Having the parts placed in my 3D CAD, I created a top an bottom view with the relevant parts:

I was planning to cut pieces from the trinket an the PiHat as both the corners are not carrying relevant traces (trinket just a mounting hole, easy to be sure, since layout is present/ PiHat datasheet of the DS3231 shows those pins are some of the many NC pins).

So I drew the matrix holes and the parts, using a color code to mark all pins connecting each other:

Pic is the one with the already placed parts with pins-to.connect close to each other.

Then place the connections with lines (of course the mechanical CAD does not prevent crossing "tracks". I finally found ways for all connections, shifting the RTC one row up, which spared me cutting something of the board. I used other line types for the respective "other side" of the board.
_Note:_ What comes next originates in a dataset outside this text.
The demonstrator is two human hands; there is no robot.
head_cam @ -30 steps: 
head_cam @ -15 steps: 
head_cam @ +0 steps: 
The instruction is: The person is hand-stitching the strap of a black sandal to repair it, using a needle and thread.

To not get lost in the process of placing parts and wires (tracks) in actual making, I doubles each view and deleted every part/wire I had placed in one view.

(about Oct to Dec 2024)

Thanks to the incredible adafruit team, there was nearly no need for 3D models to make from scratch.

Here is the github link: Adafruit CAD parts

I think only had to make the LED ring from scratch (the 18-LED ring is not an adafruit part). And LiPoly batteries are basically littls bricks. So after "some" back and forth (like is it easier to use a LiPoly which is thick an small or use a very thin with a bigger footprint) I came up with this arrangement:

View from the bottom.

violet: PushButton,  blue/yellow: DS3231, backup battery moved from back to the side, brown: Trinket with the USB socket removed. Green: stripboard (correct word? hole matrix board?) and top the mag connector.

And the vie from the top side. Top right corner: that is the piece of wood, which holds the M2 brass bold, the "handle" for the push button. The rectangle hole in the stripboard is for  accessing the IO pad on the bottom side of the trinket. and the ring that holds the LED ring in place.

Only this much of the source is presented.